Created By : Jatin Gogia
Reviewed By : Rajasekhar Valipishetty
Last Updated : Apr 06, 2023
HCF Calculator using the Euclid Division Algorithm helps you to find the Highest common factor (HCF) easily for 59, 678 i.e. 1 the largest integer that leaves a remainder zero for all numbers.
HCF of 59, 678 is 1 the largest number which exactly divides all the numbers i.e. where the remainder is zero. Let us get into the working of this example.
Consider we have numbers 59, 678 and we need to find the HCF of these numbers. To do so, we need to choose the largest integer first and then as per Euclid's Division Lemma a = bq + r where 0 ≤ r ≤ b
Highest common factor (HCF) of 59, 678 is 1.
HCF(59, 678) = 1
Highest common factor or Highest common divisor (hcd) can be calculated by Euclid's algotithm.
Highest common factor (HCF) of 59, 678 is 1.
Step 1: Since 678 > 59, we apply the division lemma to 678 and 59, to get
678 = 59 x 11 + 29
Step 2: Since the reminder 59 ≠ 0, we apply division lemma to 29 and 59, to get
59 = 29 x 2 + 1
Step 3: We consider the new divisor 29 and the new remainder 1, and apply the division lemma to get
29 = 1 x 29 + 0
The remainder has now become zero, so our procedure stops. Since the divisor at this stage is 1, the HCF of 59 and 678 is 1
Notice that 1 = HCF(29,1) = HCF(59,29) = HCF(678,59) .
Here are some samples of HCF using Euclid's Algorithm calculations.

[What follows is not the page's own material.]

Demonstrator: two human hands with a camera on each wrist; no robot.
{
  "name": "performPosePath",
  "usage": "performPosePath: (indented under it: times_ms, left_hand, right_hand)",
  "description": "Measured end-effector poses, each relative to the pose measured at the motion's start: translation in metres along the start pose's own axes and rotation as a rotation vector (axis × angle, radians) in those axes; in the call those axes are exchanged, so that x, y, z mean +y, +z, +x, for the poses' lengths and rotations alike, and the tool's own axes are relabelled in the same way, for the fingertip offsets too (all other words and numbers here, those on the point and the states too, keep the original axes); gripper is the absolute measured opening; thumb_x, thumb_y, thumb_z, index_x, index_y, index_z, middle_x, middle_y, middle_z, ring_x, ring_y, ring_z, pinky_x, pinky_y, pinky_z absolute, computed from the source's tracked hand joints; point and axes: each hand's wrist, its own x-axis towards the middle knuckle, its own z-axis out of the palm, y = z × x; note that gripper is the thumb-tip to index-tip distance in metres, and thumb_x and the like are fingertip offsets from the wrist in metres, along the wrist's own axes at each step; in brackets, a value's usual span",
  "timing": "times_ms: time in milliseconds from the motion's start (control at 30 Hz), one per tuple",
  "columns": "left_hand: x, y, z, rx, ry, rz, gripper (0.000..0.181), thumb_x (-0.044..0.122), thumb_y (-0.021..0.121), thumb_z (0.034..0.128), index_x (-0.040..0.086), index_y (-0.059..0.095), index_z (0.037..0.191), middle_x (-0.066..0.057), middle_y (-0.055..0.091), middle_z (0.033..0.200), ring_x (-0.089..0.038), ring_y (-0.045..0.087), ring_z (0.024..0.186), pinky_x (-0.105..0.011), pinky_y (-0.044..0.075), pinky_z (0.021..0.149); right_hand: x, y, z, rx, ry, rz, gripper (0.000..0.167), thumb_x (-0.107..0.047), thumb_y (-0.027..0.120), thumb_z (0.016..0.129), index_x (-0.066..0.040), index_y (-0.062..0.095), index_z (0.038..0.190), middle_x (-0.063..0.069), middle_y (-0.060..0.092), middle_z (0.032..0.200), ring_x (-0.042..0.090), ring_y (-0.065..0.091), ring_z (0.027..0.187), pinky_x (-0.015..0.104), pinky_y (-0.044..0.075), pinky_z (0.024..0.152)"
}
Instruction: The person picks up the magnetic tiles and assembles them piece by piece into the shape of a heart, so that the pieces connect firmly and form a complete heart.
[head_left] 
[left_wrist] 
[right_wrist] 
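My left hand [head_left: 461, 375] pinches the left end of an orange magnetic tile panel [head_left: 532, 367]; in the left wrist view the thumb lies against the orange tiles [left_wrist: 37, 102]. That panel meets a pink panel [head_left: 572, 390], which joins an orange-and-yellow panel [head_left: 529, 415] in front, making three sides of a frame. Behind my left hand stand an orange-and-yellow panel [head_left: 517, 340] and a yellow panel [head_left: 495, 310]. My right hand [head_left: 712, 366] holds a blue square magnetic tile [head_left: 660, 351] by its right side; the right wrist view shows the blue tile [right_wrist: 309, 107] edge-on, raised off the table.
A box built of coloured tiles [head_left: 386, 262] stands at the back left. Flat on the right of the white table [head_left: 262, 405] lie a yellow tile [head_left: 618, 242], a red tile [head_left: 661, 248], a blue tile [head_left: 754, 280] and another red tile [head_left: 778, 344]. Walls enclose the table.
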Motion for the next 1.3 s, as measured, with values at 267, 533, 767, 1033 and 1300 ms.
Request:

1. What is the Euclid division algorithm?
Answer: Euclid's Division Algorithm is a technique to compute the Highest Common Factor (HCF) of given positive integers.

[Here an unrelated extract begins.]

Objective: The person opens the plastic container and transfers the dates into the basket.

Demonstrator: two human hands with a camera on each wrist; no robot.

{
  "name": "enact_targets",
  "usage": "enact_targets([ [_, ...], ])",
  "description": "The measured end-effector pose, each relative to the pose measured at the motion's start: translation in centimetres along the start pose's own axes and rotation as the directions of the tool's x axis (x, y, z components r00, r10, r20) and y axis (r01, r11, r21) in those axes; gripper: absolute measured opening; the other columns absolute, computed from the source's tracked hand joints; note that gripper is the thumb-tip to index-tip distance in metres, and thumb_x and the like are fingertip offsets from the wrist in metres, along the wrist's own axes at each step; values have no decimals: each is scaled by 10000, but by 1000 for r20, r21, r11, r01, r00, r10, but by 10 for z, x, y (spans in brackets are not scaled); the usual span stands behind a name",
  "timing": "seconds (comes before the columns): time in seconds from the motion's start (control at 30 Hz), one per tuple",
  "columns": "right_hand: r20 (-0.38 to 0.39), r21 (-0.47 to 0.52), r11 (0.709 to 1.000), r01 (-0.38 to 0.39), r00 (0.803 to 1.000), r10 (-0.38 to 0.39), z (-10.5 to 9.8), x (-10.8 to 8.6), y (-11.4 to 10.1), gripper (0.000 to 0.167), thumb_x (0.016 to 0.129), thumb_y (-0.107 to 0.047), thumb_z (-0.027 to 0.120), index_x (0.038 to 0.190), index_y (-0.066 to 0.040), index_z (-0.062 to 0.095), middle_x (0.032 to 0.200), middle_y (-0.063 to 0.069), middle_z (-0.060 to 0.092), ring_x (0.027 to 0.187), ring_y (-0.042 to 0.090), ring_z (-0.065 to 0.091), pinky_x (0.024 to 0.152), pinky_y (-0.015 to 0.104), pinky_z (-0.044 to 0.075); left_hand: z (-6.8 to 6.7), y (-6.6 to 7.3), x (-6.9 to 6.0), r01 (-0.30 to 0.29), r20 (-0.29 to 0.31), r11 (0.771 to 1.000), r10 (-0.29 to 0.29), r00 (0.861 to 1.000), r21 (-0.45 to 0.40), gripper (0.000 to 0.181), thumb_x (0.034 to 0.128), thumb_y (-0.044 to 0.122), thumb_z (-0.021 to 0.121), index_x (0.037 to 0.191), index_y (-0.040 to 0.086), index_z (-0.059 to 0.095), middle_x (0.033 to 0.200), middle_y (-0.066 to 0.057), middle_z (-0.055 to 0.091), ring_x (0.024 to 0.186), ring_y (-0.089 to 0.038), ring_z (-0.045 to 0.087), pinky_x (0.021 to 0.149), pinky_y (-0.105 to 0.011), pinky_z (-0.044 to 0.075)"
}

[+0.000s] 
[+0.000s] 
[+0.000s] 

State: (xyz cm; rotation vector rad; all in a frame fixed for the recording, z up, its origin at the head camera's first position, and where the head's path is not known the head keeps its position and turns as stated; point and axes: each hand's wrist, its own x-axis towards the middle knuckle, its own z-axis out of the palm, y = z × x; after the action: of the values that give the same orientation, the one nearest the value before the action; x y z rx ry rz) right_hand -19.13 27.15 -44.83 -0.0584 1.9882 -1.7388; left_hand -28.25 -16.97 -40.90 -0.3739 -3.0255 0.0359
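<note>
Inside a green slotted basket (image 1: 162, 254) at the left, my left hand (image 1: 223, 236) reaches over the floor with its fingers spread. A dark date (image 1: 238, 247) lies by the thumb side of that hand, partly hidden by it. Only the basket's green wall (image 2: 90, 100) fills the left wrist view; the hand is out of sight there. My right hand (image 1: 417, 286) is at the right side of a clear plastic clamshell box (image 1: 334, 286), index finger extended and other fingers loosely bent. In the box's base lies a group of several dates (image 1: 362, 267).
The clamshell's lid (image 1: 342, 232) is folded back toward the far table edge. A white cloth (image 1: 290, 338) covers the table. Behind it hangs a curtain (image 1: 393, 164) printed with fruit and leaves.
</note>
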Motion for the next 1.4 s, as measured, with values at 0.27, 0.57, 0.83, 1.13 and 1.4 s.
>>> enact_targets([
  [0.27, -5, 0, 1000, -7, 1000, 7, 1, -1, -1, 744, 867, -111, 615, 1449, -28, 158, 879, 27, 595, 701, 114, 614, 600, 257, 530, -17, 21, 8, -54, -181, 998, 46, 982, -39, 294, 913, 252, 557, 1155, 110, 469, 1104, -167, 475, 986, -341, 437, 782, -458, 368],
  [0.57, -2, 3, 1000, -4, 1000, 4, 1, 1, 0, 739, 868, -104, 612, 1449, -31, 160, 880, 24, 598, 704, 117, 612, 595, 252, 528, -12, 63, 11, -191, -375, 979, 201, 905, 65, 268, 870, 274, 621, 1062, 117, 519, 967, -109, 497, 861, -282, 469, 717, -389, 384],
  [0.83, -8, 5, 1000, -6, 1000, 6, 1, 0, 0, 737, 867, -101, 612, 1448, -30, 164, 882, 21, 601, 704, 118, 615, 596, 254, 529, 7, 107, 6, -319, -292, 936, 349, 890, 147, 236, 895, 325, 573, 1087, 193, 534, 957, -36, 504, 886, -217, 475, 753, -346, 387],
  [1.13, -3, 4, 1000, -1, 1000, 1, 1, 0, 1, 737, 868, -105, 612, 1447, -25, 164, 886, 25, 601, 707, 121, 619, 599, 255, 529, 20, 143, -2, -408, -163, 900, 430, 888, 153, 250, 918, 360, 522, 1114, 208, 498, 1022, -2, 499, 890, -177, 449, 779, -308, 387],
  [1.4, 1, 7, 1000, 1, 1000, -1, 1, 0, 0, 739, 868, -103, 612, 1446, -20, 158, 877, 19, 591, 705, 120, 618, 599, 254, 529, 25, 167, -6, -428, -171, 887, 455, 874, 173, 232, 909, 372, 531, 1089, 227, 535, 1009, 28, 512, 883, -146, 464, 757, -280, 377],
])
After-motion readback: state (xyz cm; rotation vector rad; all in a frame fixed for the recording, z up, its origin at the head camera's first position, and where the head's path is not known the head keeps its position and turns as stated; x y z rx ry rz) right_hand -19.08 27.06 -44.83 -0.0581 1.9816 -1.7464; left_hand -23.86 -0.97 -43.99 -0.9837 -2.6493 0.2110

2. what is the HCF of 59, 678?
Answer: HCF of 59, 678 is 1 the largest number that divides all the numbers leaving a remainder zero.
3. How to find HCF of 59, 678 using Euclid's Algorithm?
Answer: For arbitrary numbers 59, 678 apply Euclid’s Division Lemma in succession until you obtain a remainder zero. HCF is the remainder in the last but one step.